- **YOUR GOAL**
The task calls for each line of the records below in which the word "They" appears.

Recorded data
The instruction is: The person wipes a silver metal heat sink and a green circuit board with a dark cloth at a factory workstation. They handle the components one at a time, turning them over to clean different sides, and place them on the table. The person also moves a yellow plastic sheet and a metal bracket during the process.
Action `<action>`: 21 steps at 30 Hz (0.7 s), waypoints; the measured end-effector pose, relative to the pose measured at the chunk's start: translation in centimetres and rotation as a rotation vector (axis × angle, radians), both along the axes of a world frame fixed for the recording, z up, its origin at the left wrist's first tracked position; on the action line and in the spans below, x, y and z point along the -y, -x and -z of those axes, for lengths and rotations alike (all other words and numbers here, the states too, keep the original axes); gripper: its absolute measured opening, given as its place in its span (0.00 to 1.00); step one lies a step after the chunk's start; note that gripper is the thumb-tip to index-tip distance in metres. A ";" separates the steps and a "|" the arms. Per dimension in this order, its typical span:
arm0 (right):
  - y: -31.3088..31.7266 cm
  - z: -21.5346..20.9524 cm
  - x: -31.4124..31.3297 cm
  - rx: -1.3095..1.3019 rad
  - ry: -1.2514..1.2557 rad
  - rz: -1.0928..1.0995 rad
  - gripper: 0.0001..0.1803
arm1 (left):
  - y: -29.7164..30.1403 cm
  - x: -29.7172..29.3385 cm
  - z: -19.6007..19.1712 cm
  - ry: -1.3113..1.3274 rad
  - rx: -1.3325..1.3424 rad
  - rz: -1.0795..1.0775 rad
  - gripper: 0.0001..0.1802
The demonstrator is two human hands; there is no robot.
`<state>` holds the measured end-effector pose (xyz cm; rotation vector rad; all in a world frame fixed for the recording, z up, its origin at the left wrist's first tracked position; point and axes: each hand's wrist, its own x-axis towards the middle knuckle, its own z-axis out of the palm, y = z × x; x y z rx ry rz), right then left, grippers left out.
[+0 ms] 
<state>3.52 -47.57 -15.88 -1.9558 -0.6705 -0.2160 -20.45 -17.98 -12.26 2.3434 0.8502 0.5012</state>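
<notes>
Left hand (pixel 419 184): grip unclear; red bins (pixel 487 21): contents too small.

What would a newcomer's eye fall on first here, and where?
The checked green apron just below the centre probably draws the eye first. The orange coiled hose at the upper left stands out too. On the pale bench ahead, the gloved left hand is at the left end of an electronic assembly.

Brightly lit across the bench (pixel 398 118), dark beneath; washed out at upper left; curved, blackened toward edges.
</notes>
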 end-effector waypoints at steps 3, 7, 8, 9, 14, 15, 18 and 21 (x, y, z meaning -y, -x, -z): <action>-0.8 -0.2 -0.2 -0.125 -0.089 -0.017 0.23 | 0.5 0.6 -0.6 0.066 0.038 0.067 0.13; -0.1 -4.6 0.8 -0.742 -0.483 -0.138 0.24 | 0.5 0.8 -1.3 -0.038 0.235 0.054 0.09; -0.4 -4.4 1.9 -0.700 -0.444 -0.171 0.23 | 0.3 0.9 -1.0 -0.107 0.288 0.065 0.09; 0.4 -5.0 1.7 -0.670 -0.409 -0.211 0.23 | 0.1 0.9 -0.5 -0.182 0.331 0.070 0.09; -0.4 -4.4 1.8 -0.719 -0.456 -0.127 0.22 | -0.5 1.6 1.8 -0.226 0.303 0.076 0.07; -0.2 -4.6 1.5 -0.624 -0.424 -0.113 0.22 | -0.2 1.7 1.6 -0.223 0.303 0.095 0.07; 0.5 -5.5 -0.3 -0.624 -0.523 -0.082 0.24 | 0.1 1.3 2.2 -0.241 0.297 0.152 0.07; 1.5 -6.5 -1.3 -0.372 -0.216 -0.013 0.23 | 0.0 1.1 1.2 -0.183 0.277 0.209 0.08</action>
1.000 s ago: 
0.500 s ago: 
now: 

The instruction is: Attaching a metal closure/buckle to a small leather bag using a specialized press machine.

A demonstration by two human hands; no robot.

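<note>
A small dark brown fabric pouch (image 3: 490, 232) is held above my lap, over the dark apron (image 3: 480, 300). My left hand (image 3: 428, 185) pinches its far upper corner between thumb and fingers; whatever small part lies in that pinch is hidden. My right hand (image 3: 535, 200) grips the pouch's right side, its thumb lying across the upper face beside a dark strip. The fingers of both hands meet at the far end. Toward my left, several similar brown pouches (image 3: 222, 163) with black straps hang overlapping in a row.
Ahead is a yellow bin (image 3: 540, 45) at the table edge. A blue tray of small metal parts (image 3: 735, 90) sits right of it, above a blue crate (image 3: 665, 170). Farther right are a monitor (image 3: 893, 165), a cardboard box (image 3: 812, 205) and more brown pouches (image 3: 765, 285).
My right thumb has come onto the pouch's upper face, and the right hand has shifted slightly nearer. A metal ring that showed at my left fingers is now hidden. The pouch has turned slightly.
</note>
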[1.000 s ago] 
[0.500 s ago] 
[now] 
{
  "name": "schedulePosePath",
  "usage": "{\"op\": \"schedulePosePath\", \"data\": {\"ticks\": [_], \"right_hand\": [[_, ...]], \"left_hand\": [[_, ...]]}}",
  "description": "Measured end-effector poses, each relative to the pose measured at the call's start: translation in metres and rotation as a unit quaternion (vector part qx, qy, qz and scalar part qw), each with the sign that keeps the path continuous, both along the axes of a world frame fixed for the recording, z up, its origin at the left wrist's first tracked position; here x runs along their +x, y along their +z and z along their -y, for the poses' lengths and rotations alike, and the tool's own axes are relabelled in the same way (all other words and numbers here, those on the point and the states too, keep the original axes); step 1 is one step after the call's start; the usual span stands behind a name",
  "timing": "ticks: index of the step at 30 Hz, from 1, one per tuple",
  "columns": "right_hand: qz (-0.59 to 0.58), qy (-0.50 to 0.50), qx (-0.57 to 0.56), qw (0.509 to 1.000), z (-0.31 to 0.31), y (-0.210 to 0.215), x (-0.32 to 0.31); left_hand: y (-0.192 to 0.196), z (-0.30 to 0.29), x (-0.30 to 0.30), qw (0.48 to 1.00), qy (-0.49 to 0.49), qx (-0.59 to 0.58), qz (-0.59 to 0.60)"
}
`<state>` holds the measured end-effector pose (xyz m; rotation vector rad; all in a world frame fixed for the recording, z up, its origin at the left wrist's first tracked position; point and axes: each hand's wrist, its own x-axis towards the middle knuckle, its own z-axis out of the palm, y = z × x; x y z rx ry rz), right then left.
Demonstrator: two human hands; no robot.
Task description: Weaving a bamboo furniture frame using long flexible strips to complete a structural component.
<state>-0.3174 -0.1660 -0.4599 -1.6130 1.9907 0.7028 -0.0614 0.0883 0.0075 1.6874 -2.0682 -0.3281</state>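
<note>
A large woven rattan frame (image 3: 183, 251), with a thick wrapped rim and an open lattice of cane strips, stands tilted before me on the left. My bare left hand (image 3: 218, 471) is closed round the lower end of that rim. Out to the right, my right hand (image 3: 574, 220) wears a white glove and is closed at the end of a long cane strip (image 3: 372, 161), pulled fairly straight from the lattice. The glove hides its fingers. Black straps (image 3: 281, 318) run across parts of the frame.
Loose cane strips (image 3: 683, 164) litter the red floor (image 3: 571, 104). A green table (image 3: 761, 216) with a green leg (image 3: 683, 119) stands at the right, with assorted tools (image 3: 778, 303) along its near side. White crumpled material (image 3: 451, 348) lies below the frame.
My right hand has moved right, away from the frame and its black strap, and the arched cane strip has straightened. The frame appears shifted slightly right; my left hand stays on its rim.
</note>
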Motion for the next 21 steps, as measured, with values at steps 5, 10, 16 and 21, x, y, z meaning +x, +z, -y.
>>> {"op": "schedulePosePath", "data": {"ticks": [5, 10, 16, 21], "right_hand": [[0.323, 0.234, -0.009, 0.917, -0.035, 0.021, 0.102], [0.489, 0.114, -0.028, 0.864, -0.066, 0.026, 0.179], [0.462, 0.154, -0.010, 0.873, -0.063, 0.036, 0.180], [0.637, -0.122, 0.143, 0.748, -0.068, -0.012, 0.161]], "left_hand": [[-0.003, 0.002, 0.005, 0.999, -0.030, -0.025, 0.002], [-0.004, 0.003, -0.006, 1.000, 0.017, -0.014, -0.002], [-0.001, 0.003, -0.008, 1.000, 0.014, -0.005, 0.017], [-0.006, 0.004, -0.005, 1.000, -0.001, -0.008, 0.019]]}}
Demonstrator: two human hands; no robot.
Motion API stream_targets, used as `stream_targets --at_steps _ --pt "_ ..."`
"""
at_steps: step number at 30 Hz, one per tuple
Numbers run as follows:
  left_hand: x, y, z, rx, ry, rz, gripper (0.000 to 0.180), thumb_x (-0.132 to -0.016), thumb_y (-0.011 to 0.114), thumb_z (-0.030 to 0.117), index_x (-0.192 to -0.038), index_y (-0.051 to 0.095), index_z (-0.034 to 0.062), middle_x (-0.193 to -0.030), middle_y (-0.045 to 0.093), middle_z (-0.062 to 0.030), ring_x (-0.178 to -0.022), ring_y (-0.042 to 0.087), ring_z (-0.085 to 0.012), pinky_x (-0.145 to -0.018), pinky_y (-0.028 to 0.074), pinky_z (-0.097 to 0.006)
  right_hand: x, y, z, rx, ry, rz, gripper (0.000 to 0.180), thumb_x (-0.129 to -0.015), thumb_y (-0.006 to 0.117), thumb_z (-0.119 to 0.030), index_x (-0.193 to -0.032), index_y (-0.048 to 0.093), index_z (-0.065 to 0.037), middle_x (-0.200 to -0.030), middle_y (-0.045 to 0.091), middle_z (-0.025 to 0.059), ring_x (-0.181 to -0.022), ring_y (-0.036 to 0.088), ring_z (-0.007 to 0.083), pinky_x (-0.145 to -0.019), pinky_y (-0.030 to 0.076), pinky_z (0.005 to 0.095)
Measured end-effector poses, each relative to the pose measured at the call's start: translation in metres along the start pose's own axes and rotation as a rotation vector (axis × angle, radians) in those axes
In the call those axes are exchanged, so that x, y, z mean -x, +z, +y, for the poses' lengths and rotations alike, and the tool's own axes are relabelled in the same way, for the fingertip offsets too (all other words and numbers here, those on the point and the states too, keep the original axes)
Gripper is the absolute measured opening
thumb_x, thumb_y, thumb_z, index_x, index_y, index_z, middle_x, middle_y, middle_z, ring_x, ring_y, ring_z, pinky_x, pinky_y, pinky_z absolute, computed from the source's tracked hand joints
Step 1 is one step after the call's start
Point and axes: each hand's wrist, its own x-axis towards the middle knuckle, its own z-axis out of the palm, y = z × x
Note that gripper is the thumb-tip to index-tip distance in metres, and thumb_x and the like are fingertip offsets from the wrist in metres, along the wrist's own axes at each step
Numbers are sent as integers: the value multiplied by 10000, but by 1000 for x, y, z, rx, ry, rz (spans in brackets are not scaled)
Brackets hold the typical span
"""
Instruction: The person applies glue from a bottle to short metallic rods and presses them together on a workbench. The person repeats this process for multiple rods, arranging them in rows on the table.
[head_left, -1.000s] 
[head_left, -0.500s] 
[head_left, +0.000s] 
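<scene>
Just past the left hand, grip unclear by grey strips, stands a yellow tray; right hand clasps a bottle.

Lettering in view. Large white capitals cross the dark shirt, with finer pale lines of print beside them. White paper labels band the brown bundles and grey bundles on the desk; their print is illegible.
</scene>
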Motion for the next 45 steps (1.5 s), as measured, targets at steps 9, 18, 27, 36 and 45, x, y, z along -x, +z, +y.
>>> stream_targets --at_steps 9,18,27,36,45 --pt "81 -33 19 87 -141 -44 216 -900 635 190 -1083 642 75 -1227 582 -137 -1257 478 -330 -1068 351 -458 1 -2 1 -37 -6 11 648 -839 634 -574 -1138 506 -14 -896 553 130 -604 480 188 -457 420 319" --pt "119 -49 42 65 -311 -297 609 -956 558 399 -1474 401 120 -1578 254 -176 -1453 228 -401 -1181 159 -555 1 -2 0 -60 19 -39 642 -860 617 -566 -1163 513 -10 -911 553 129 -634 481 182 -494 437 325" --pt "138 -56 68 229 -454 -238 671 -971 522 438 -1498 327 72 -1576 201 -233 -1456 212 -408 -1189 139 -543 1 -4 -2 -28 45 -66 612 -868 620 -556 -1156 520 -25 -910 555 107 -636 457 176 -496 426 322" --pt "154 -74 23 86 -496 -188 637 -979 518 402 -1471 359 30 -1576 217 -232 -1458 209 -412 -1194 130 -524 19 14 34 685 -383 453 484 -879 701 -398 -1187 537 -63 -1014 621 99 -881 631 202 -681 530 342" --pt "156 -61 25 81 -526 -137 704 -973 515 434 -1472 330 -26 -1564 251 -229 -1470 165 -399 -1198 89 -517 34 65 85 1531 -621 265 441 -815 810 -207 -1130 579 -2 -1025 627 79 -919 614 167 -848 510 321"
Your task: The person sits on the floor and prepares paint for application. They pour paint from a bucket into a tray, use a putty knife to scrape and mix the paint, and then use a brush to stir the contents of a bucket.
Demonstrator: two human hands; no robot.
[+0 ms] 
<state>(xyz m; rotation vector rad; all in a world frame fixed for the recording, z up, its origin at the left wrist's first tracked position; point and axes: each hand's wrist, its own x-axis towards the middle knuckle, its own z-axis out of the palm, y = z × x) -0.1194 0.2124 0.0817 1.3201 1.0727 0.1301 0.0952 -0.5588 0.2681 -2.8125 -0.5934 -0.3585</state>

- **WRITTEN REPLY**
The instruction is: The person wipes a silver metal heat sink and a green circuit board with a dark cloth at a factory workstation. They handle the components one at a time, turning them over to clean different sides, and place them on the table. The person also moves a yellow plastic sheet and a metal bracket during the process.
Your task: The person sits on the floor and prepares paint for application. They pour paint from a bucket into a tray, use a putty knife to scrape and mix the paint, and then use a brush to stir the contents of a bucket.

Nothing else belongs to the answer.